EXTRACTED INFORMATION: Begin

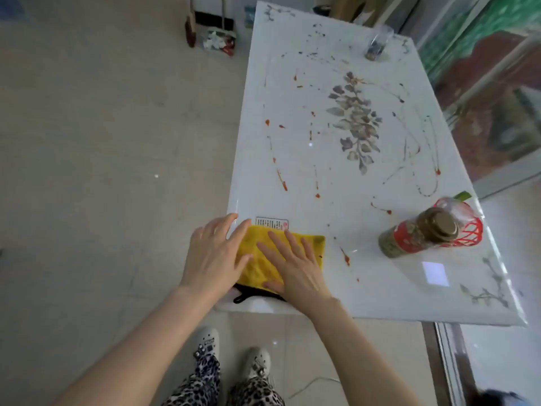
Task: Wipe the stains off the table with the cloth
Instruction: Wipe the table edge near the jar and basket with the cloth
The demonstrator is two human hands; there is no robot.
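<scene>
A yellow cloth (263, 253) with a black edge lies flat on the near left corner of the white table (322, 186). My left hand (213, 256) rests flat on the cloth's left side, fingers spread. Flat on its right side lies my right hand (292, 268), fingers apart too. Red and dark stains (282, 180) are splattered and streaked over most of the tabletop, with one red streak (346, 257) just right of the cloth. A leaf pattern is printed in the table's middle.
A bottle with a red net sleeve (424, 232) lies on its side at the near right of the table. A small clear cup (377, 43) stands at the far end. A broom and dustpan (216, 33) stand on the tiled floor beyond the table's left edge.
</scene>
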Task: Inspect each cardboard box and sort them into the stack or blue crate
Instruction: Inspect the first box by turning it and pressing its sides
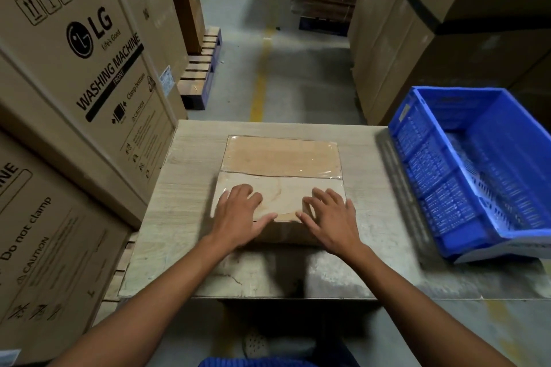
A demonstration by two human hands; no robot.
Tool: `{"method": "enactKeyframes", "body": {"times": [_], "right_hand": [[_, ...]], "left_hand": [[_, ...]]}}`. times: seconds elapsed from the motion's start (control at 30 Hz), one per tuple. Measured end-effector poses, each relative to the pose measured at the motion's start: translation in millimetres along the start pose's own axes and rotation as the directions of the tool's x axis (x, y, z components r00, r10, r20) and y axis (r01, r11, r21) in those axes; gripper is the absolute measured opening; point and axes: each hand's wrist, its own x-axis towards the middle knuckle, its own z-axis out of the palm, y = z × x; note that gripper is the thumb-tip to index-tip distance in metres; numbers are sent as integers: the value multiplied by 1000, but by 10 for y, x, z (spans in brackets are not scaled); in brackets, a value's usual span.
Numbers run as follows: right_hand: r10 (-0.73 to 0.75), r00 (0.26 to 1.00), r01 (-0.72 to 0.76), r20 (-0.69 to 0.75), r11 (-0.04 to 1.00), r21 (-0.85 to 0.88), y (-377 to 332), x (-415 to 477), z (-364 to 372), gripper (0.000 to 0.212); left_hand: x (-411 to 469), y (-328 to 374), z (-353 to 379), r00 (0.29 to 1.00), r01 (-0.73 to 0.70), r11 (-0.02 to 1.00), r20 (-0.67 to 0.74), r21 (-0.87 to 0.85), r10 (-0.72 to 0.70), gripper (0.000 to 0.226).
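Note:
A flat cardboard box sealed with clear tape lies in the middle of a pale wooden table. My left hand rests flat on the near left part of its top, fingers spread. My right hand lies flat on the near right part, fingers also spread. Both thumbs point inward along the box's near edge. A blue plastic crate with slotted walls stands tilted at the table's right edge, and nothing shows inside it.
Large washing-machine cartons are stacked close on the left. More big cartons rise on the right behind the crate. A concrete aisle with a yellow line runs ahead, with pallets beside it. My foot shows below the table.

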Motion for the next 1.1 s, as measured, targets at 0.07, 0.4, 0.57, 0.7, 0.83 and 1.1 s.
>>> {"method": "enactKeyframes", "body": {"times": [0.07,0.4,0.57,0.7,0.83,1.1], "right_hand": [[35,999,-35,-5,999,12,-34,8,7,47],[-69,984,93,167,986,-139,-242,492,-4,66],[-115,973,150,202,974,-167,-125,595,-131,64],[5,985,15,175,994,-113,28,587,-92,76],[60,976,-52,209,998,-44,78,629,-86,81],[342,939,-345,49,928,139,-18,249,29,91]], "left_hand": [[56,64,28,995,32,999,96,14,-33,73],[401,221,77,989,9,1000,145,22,-12,59],[404,140,103,991,-27,999,129,37,22,57],[481,-22,107,990,88,996,112,29,-91,66],[599,-188,23,967,234,970,93,66,-239,66],[431,-44,12,890,453,891,71,-26,-450,65]]}}
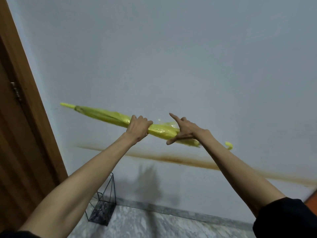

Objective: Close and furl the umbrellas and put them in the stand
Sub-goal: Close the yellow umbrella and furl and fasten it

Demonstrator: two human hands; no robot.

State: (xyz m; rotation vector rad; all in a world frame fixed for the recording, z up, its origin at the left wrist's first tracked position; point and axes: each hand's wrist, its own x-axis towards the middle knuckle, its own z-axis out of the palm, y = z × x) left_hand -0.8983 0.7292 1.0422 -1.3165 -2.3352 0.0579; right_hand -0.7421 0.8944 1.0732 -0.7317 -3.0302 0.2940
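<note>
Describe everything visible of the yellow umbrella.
The yellow umbrella is closed, its glossy canopy gathered into a slim roll, tighter toward the tip and looser near the hooked handle. It is held before a pale wall, nearly level, tip pointing left and slightly up. The left hand grips its middle; the right hand lies on the looser end, thumb across it.

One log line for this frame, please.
yellow umbrella: closed, held roughly level | left hand: grips canopy | right hand: on canopy near handle, grip unclear | wire stand: on floor
</note>
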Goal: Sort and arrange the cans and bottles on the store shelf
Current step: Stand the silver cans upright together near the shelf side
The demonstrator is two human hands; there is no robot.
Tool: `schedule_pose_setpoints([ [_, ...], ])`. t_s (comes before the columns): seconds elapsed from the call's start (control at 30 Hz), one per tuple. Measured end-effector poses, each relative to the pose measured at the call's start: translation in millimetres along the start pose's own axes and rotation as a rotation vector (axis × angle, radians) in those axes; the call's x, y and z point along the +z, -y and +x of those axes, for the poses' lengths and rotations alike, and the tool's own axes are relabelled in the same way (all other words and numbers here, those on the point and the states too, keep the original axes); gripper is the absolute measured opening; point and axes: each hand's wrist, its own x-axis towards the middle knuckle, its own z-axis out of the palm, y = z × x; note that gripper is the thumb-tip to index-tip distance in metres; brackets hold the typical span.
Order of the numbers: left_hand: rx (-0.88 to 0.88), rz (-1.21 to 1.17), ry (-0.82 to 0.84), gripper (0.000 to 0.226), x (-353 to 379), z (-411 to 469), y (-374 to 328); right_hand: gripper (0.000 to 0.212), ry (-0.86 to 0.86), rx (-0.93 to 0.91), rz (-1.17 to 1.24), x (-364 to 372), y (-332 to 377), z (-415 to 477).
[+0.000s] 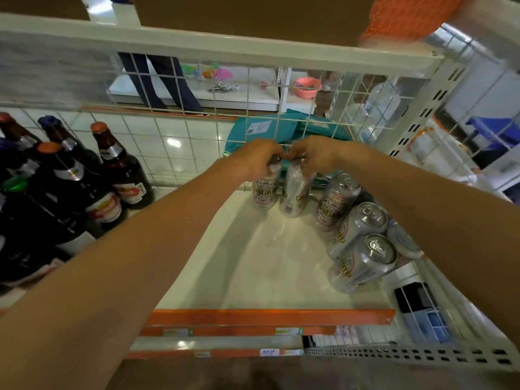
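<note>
White shelf board [253, 263] with an orange front strip [267, 316] fills the view, backed by a white wire grid [174, 136] through which a tiled shop floor shows. At the far left stands a group of dark glass bottles [118, 164], upright and packed close, with reddish caps and pale labels. Beyond the grid, a person's legs [160, 83] stand beside a low white platform. Both bare arms reach in from the bottom toward the back of the shelf. The left hand [253, 159] has its fingers curled over the top of a silver can [266, 190] that stands upright near the grid. Just beside it, the right hand [318, 156] clamps in the same way on the top of a second can [294, 192], which leans slightly. The two hands almost meet above them. Behind them, past the grid, lie teal packages [261, 128], with a pink bowl [307, 88] farther back. On the right side of the shelf sits a cluster of cans [363, 243], crowded together with their tops showing; whether they are stacked or leaning is hard to tell.
</note>
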Motion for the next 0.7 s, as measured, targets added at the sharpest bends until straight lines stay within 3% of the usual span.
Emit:
schedule_pose_setpoints([
  [0.23,-0.034,-0.029,-0.028,0.056,2,-3,0,0.049,-0.137,0.186,-0.020,19,2,1],
  [0.37,-0.076,-0.054,-0.011,0.060,1,2,-3,0.057,-0.117,0.113,-0.006,14,2,3],
  [0.5,-0.097,-0.085,-0.053,0.049,1,1,-8,0.068,-0.036,0.052,0.014,3,4,5],
  [0.7,-0.239,-0.077,-0.210,0.044,3,-7,-8,0.067,-0.052,0.038,-0.076,-2,1,2],
])
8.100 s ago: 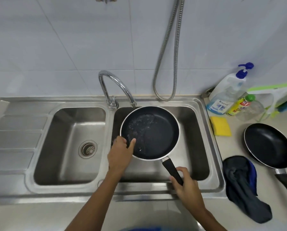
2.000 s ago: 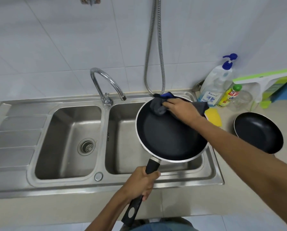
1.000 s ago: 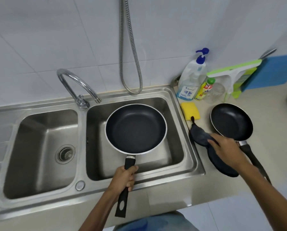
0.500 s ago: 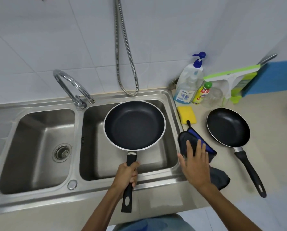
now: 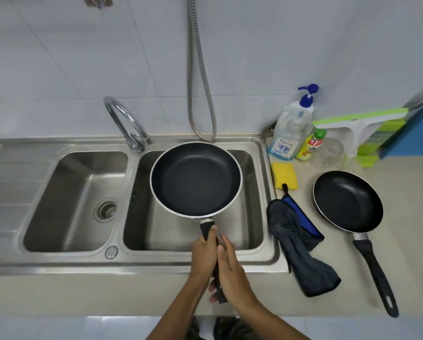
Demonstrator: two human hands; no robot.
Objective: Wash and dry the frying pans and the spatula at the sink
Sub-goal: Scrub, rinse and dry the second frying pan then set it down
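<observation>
Double sink (image 5: 274, 241) first, with the big frying pan (image 5: 196, 179) held level over its right basin, looking dry; second pan (image 5: 347, 201) sits on the counter (image 5: 414, 241), cloth (image 5: 301, 244) now dropped beside it; so drying seems done on this one. Left hand (image 5: 204, 253) is wrapped round the handle; right hand (image 5: 232, 268) has let go of the cloth and come over, fingers still loose against the handle, probably swapping grips. Can't see any spatula.
</observation>
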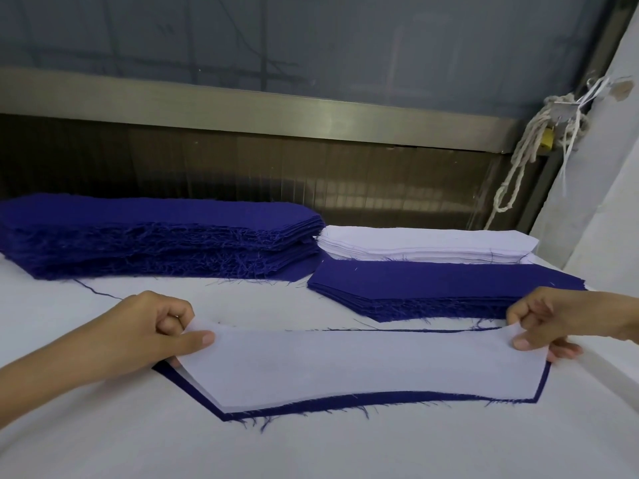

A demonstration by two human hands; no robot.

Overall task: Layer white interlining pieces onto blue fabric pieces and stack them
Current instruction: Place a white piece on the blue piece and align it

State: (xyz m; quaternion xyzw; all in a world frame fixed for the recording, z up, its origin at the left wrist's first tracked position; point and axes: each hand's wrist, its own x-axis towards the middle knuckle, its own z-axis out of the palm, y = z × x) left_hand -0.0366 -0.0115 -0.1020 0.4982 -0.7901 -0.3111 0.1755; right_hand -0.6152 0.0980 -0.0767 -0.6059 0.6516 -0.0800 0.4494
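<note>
While the head view is the only one given, it shows the layering plainly: the white interlining piece (363, 364) lies over a single blue fabric piece (380, 400) on the near part of the worktop (311, 444), with a blue margin showing along its near and left edges and only a thin line at the far edge. The left hand (148, 326) pinches the interlining's left end between the thumb and curled fingers, and the right hand (546, 323) pinches the right end likewise; both ends are lifted slightly. I judge the risk to be skew: if one end is let go first, or if the pull is uneven, the thin sheet may slide off centre or crease. Frayed blue threads could also snag and drag the lower piece. No tray, bin or box is in sight. The supplies lie bare on the worktop: a tall blue stack (155, 233) at far left, a white interlining stack (425, 245) at far right, and a lower blue stack (442, 285) just in front of that.
</note>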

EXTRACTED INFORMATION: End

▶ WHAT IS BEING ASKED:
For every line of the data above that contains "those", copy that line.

▶ FINAL ANSWER:
Tool: `{"method": "enactKeyframes", "body": {"times": [_], "right_hand": [[_, ...]], "left_hand": [[_, ...]]}}`. times: seconds elapsed from the motion's start (control at 30 Hz), one per tuple. Measured end-effector poses, each relative to the pose measured at the motion's start: translation in millimetres along the start pose's own axes and rotation as the directions of the tool's x axis (x, y, z components r00, r10, r20) and y axis (r01, r11, r21) in those axes; gripper is the absolute measured opening; point and axes: each hand's wrist, its own x-axis towards the middle knuckle, its own z-axis out of the palm, y = z × x; note that gripper is the thumb-tip to index-tip distance in metres; numbers are sent as integers: the value multiplied by 1000, but by 10 for y, x, z (spans in brackets are not scaled); in brackets, a value's usual span.
Tool: `schedule_pose_setpoints([ [_, ...], ])`. t_s (comes before the columns): seconds elapsed from the call's start (control at 30 Hz), one per tuple. Measured end-effector poses, each relative to the pose measured at the call's start: translation in millimetres along the start pose's own axes and rotation as a rotation vector (axis × angle, radians) in those axes; the call's x, y and z point along the +z, -y and +x of those axes, for the poses' lengths and rotations alike, and the tool's own axes are relabelled in the same way (all other words and numbers here, those on the point and the states too, keep the original axes); gripper is the absolute measured opening; point and axes: each hand's wrist, its own x-axis towards the middle knuckle, its own z-axis out of the palm, y = z × x; note that gripper is the thumb-tip to index-tip distance in metres; brackets hold the typical span.

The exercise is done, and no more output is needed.